君不見龍門之下百尺桐,漂霰飛雪愁寒空。 何年班爾落君手,小窗伴坐歌南風。 恍然如著山岩裏,不知身在塵埃中。 初聞平野飛鴻鵠,欻聽金盤起珠玉。 遶壇古樹鬱嵯峨,六月吹霜作寒綠。 折楊黃華不須道,別鶴離鸞尚堪續。 君不見開元天子醉西都,音聲十院留歡娛。 當時臨軒奏此曲,徑須解穢煩花奴。 乃知恬淡世莫識,無弦之趣何時無。 歸家愁厭箏笛耳,此聲一聽還已矣。 會須流水訪鍾期,試向爐中覓焦尾。
聽琴
你沒看見那龍門山下長着的百尺高的桐樹,它在飄飛的霰雪之中,彷彿在寒冷的天空下含着哀愁。
不知哪一年,它被製成琴落到了你的手中,在小窗前陪着你坐,你彈奏着琴,彷彿在吟唱《南風》之詩。
我恍惚間好像置身於山岩之中,完全忘記了自己正身處塵世的紛擾裏。
剛開始聽琴音,好似在平野之上有飛鴻鵠鳥飛過;忽然間,又像金盤裏蹦出了珠玉之聲,清脆悅耳。

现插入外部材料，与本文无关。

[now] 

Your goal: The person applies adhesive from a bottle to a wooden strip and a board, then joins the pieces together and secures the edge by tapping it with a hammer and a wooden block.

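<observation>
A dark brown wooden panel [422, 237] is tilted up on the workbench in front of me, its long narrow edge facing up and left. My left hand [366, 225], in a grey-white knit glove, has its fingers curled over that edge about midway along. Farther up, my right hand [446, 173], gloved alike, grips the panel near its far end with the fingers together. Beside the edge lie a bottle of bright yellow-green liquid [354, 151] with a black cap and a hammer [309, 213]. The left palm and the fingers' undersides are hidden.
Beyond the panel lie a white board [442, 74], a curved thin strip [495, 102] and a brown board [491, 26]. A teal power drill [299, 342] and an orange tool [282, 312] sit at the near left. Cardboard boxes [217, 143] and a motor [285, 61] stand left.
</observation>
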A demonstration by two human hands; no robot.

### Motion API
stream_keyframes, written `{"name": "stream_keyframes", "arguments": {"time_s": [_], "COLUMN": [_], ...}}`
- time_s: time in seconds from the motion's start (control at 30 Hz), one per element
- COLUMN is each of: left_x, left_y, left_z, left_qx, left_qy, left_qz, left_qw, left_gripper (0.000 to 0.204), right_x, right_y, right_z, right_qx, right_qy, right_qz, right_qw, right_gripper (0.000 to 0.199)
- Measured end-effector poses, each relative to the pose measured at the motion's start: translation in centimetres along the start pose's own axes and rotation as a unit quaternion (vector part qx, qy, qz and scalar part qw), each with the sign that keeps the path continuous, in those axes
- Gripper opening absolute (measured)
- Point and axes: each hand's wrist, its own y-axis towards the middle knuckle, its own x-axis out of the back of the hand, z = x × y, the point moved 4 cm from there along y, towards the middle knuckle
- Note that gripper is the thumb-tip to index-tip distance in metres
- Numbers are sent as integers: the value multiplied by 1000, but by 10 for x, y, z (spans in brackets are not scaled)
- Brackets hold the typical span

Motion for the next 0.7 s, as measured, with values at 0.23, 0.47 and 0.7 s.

琴音又彷彿讓我看到環繞着祭壇的古樹,它們高大而雄偉,雖是六月天,卻像是被秋霜染過,透着寒綠的色調。
那《折楊》《黃華》之類的俗樂就不必再提了,琴音裏如《別鶴》《離鸞》般的哀傷曲調還能夠讓人細細品味。
你沒看到開元年間的天子在西都長安沉醉享樂,在十院之中留下了許多音樂帶來的歡娛。
當年天子親臨殿前,讓人演奏此曲,還得靠花奴來排解其中的“穢氣”。
由此可知,這恬淡的琴音之美,世人大多不能識別,其實無弦之趣又什麼時候會不存在呢?
我回到家中,厭煩了那些箏笛之聲,只要一聽這琴音,其他聲音便都入不了耳了。
我真希望能像俞伯牙訪鍾子期那樣,去尋找真正懂琴音的人,也想試着從爐中找到像焦尾琴那樣的良材。